Une «décentralisation très poussée» et une «régionalisation» du Mali ont été proposées dans le cadre de la deuxième phase des négociations de paix en cours à Alger, a déclaré dimanche le président malien Ibrahim Boubacar Keïta à la chaîne de télévision TV5.
«Face aux demandes de fédéralisme, nous avons proposé la régionalisation, nous proposons une décentralisation très poussée», a dit M. Keïta lors d'un entretien réalisé à Bamako. «Des propositions très concrètes ont été mises sur la table», a-t-il indiqué.
Le chef de l'Etat malien a fait valoir qu'«il y a beaucoup de pays, des grands pays même, dans lesquels il y a eu des velléités identitaires, qui poussaient jusqu'à vouloir l'indépendance, l'autonomie». Ces mouvements, a-t-il dit, «n'ont pas eu gain de cause parce qu'aujourd'hui aucun Etat responsable n'incline vers cela».
Mais le président malien a déploré le caractère «disparate» des mouvements avec lesquels son gouvernement négocie. «Je suis fermement convaincu qu'il faut que nous parlions avec tous nos frères, sauf les terroristes», a-t-il dit. «Toute la communauté internationale est avec nous à Alger et elle sera garante de la suite de ces accords-là», a-t-il assuré.
Des mouvements du nord du Mali ont annoncé récemment leur décision de parler d'une «seule voix» au nom du peuple de l'Azawad dans le cadre du dialogue avec pour but d'arriver à une solution «juste» et «globale» pour toutes les parties concernées.
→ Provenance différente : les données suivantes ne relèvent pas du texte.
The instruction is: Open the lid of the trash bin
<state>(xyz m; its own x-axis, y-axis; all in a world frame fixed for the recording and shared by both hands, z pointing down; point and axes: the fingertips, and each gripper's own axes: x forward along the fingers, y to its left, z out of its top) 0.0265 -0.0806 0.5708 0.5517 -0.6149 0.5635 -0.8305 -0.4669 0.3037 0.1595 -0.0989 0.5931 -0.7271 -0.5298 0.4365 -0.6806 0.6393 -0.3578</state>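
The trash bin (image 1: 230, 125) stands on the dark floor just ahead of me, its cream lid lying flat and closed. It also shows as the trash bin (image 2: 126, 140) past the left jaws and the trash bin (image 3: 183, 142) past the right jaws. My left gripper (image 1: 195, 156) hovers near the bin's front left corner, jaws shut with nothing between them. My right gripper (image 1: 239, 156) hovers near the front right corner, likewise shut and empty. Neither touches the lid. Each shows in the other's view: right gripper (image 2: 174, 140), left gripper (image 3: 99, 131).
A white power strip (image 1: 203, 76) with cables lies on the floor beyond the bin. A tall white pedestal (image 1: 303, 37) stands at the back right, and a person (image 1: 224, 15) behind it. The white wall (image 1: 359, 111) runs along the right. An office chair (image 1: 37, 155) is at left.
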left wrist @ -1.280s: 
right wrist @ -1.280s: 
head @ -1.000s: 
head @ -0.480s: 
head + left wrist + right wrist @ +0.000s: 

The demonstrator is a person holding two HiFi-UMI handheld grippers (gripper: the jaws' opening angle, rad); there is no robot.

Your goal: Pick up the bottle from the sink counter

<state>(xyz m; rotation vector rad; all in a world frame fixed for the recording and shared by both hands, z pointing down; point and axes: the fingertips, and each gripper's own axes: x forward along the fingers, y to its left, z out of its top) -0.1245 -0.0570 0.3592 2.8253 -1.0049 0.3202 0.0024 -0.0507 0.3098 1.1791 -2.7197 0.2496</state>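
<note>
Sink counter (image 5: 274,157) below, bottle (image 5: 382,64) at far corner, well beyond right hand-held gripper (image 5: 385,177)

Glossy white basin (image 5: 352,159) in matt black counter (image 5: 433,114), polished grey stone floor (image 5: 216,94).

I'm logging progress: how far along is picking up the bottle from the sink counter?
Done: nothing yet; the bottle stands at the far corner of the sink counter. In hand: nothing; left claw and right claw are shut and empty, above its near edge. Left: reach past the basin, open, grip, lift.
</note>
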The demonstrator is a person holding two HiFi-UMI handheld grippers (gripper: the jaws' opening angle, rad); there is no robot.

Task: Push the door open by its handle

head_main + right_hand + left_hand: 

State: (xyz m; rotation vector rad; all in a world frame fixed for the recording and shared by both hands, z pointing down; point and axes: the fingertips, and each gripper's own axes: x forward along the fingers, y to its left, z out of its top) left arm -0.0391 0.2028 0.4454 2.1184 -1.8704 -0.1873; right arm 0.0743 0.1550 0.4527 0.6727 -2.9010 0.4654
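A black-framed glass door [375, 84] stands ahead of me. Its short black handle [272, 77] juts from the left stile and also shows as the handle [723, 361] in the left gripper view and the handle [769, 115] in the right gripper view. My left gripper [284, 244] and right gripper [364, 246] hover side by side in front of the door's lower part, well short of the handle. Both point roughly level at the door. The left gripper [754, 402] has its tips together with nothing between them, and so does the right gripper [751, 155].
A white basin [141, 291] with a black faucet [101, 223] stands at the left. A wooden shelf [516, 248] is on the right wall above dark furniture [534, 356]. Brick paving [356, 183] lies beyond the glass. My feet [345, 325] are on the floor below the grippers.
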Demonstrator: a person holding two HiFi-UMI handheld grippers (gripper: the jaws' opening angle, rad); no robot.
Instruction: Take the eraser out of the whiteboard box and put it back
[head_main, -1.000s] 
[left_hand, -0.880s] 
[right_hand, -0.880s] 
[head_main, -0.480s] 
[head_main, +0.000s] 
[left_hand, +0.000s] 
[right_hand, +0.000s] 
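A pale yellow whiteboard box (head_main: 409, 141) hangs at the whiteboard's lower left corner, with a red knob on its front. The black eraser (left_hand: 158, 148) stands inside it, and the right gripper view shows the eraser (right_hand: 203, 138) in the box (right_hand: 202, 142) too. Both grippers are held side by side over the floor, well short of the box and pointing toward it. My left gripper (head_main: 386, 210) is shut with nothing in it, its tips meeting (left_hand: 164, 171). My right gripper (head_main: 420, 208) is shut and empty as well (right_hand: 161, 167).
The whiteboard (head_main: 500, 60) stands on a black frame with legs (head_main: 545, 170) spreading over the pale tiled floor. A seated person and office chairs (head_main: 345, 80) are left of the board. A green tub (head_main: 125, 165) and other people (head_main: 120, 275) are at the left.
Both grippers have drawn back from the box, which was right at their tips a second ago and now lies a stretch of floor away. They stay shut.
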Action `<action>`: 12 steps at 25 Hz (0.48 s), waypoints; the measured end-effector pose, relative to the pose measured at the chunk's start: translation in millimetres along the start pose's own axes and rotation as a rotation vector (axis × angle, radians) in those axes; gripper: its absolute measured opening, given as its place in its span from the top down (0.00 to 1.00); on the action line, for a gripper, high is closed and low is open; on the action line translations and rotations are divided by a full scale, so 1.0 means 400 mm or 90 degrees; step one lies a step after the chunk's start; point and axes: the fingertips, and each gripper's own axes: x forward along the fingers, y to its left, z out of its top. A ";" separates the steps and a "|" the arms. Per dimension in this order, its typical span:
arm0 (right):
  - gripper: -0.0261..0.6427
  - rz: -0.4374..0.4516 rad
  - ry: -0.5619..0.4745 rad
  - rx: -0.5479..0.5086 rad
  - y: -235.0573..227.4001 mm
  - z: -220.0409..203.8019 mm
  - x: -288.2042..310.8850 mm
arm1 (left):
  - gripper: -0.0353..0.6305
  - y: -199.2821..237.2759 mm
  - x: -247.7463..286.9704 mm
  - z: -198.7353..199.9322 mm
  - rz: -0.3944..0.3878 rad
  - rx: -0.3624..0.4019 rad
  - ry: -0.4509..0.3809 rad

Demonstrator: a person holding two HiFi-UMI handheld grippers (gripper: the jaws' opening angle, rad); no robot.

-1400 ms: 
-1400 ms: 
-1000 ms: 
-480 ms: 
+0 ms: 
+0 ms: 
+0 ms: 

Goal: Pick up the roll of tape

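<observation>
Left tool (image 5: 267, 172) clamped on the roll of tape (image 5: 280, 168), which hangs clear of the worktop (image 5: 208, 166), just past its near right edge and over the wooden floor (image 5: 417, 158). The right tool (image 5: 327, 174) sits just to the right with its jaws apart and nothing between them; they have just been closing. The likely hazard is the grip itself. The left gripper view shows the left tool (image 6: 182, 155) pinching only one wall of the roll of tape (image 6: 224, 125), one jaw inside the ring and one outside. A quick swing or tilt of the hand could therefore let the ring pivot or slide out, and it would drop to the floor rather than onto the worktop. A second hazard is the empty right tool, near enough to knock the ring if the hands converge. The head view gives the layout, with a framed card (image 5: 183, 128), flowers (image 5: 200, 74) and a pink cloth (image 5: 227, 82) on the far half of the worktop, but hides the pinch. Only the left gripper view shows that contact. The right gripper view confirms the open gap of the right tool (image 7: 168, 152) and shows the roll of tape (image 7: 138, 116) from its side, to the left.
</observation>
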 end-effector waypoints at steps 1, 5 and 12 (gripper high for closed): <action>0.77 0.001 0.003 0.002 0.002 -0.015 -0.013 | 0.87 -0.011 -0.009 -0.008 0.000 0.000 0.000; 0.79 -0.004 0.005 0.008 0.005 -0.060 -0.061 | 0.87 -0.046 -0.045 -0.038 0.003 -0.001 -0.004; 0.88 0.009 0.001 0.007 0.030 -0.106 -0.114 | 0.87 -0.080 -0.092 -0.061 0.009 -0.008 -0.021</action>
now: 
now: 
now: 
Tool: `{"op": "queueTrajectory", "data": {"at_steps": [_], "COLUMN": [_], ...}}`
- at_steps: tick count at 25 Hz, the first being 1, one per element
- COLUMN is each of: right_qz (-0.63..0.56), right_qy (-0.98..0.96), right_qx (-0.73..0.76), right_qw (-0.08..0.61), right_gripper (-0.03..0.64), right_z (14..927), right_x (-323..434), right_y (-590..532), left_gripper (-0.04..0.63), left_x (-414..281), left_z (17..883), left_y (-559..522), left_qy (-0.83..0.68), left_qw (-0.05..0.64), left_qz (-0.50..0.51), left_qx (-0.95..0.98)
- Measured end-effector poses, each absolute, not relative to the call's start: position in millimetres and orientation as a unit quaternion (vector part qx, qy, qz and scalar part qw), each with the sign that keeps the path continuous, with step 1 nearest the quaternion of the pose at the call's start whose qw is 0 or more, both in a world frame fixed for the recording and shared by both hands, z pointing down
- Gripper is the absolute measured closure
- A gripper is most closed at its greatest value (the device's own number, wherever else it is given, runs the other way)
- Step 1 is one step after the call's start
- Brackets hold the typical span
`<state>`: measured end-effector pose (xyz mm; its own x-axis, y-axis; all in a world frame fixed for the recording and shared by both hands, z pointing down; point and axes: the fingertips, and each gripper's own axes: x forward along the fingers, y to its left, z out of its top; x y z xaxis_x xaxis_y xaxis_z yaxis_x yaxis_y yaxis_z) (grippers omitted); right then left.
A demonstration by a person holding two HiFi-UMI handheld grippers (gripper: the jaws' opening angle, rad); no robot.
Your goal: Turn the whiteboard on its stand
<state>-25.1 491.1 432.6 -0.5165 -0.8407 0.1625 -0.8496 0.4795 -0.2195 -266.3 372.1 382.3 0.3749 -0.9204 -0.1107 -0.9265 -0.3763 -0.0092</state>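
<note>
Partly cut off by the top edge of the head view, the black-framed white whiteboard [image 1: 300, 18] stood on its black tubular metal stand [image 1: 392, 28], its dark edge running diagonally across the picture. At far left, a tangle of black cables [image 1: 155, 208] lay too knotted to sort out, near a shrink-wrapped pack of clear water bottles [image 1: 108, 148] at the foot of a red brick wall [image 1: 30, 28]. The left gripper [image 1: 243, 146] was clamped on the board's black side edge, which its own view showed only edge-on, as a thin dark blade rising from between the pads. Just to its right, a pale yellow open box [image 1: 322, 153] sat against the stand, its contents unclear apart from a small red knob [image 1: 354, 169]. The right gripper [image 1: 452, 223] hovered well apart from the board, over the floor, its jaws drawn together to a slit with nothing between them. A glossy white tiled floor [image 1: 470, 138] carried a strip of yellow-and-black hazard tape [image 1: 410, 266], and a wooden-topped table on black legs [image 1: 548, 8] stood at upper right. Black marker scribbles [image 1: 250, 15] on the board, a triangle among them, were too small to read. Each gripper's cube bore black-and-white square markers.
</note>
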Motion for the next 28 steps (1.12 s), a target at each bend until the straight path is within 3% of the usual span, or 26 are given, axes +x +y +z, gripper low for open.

Les négociations de la seconde phase du dialogue intermalien qui se poursuivent actuellement ont débuté le 1er septembre. La phase initiale qui avait eu lieu du 17 au 24 juillet à Alger, a été couronnée par la signature de deux documents comportant la feuille de route pour les négociations dans le cadre du processus d'Alger et une déclaration de cessation des hostilités entre le gouvernement du Mali et six mouvements politico-militaires du nord de ce pays.
Outre les représentants du gouvernement malien, les six mouvements signataires des deux documents étaient le Mouvement arabe de l'Azawad (MAA), la Coordination pour le peuple de l'Azawad (CPA), la Coordination des Mouvements et Fronts patriotiques de résistance (CM-FPR), le Mouvement national de libération de l'Azawad (MNLA), le Haut conseil pour l'unité de l'Azawad (HCUA) et le Mouvement arabe de l'Azawad (dissident).